The steel surface charges positive in acid solution so it is difficult for these protonated compounds to approach the positively charged steel surface due to the electrostatic repulsion. Olive sample extracts are composed of numerous naturally occurring organic compounds containing many O and N atoms in functional groups (O–H, C=O, C–O, N–H) and O-heterocyclic rings, and they act as reaction centers leading to the formation of film on the surface of the alloy. These compounds could be protonated in the acid solution; accordingly, the inhibitive action could be attributed to the adsorption of its components on the steel surface [27].

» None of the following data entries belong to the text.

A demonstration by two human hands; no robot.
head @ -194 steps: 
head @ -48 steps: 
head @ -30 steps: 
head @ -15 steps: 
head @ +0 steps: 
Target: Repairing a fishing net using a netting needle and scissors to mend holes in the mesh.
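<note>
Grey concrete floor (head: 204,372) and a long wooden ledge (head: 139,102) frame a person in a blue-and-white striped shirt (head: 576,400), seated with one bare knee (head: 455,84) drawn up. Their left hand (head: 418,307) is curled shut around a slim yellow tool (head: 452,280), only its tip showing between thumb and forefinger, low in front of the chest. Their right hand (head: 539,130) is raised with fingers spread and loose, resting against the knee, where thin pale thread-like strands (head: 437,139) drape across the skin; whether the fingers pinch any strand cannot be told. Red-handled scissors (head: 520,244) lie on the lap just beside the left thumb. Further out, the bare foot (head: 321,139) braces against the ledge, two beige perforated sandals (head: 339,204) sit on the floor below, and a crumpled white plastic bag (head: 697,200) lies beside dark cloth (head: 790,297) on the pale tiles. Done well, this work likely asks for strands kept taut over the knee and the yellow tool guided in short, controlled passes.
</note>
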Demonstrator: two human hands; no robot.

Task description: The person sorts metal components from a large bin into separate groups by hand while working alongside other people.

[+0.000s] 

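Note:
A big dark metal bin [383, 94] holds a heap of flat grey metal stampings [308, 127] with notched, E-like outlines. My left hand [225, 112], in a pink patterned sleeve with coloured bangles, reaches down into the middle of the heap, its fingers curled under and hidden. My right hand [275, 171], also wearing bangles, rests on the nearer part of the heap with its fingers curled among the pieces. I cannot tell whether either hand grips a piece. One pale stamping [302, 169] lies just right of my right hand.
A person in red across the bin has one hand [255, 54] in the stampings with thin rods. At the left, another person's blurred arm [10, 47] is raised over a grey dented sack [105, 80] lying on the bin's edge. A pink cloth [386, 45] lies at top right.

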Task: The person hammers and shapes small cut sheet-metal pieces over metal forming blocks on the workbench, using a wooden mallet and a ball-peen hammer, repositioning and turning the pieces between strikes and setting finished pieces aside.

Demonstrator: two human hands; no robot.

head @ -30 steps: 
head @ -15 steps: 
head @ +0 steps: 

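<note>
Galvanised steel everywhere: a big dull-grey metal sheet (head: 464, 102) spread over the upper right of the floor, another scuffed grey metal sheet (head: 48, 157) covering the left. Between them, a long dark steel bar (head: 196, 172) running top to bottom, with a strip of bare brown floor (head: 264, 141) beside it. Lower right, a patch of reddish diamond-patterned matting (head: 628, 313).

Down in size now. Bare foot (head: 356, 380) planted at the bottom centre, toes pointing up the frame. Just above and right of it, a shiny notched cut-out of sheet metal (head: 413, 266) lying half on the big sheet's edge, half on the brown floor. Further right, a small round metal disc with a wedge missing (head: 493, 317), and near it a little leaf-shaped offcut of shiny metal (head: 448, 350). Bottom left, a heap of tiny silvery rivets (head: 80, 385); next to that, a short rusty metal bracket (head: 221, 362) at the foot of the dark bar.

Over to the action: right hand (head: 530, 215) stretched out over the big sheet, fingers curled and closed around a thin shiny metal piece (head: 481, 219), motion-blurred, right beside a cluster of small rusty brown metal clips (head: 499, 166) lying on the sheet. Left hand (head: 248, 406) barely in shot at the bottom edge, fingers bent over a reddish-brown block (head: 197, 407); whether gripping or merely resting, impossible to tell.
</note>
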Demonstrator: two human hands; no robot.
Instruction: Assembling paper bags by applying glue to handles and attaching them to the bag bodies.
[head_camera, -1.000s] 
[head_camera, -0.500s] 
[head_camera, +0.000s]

The corrosion inhibition property of plant extract is normally due to the presence in their composition of complex organic species such as tannins, alkaloids and nitrogen bases, carbohydrates, amino acids, and proteins as well as hydrolysis products. These organic compounds contain polar functions with N, S, and O atoms as well as conjugated double bonds or aromatic rings in their molecular structures, which are the major adsorption centers [13]. Also, the anticorrosion activity is attributed to the presence of heterocyclic constituents such as alkaloids, flavonoids, tannins, cellulose, and others which form an adsorbed film on the metal surface [2]. The plant extracts such as olive roots, stems, and leaves are a mixture of various components, which results in the complex inhibitive mechanism. It is rather difficult to determine what components present in plant extracts contribute to inhibit corrosion [27]. Those properties of olive extracts are mostly attributed to their polyphenols which are classified as secondary metabolites having redox potential, which act as reducing agents, hydrogen donators, metal chelators, and singlet oxygen quenchers [41]. Synergistic functions of various molecules in olive tree extracts such as roots, stems, and leaves of olive compared to the action of one or two main components of the extract appear questionable. However, it is possible that the activity of the major components is modulated by other minor compounds. In fact, the synergistic effects of various major and minor components present in raw plant extracts should be considered to account for their inhibitory activity of the phenomenon of corrosion of metals in acidic media such as HCl [12]. These effects of olive leaf extracts have been attributed to synergistic phenomena among olive biophenols [6].

Conclusions

Based on the results obtained from the weight loss methods and electrochemical measurements, the following conclusions are drawn:

  1. 1.

    Olive extracts (roots, stems, and leaves) act as good corrosion inhibitors for C-steel in 1 M HCl solution.

  2. 2.

    Inhibition efficiency (%E) increases with increasing inhibitor concentration, and the maximum  %IE of 1.4 × 10−5 mL L−1 of olive extracts are higher than 89.24, 88.84, and 89.83 % at 35 °C, in olive roots, stems, and leaves, respectively.

  3. 3.

    The inhibition action of the extract was attributed to the physical adsorption of its compounds onto the steel surface.

  4. 4.

    The extracts act as mixed inhibitors with significant cathodic efficiency. The inhibition efficiency values obtained from weight loss, polarization curves, and EIS are in good agreement.

  5. 5.

    The inhibition efficiency decreases with increasing temperature.

  6. 6.

    Test results obtained from various corrosion techniques point out that the corrosion rate of mild steel increases with high temperatures, which indicates that the adsorption of the extract on the metal surface is of physisorption type.

  7. 7.

    The presence of extracts increases the activation energy of the corrosion process and decreases the charge density in the transpassive region.

  8. 8.

    The introduction of olive roots, stems, and leaves into HCl solution results in the formation of a film on the steel surface, which effectively protects steel from corrosion

  9. 9.

    However, neither the molecular mechanism of the anti-corrosive nor the specific compound or mixture of compounds responsible for this bioactivity is well known.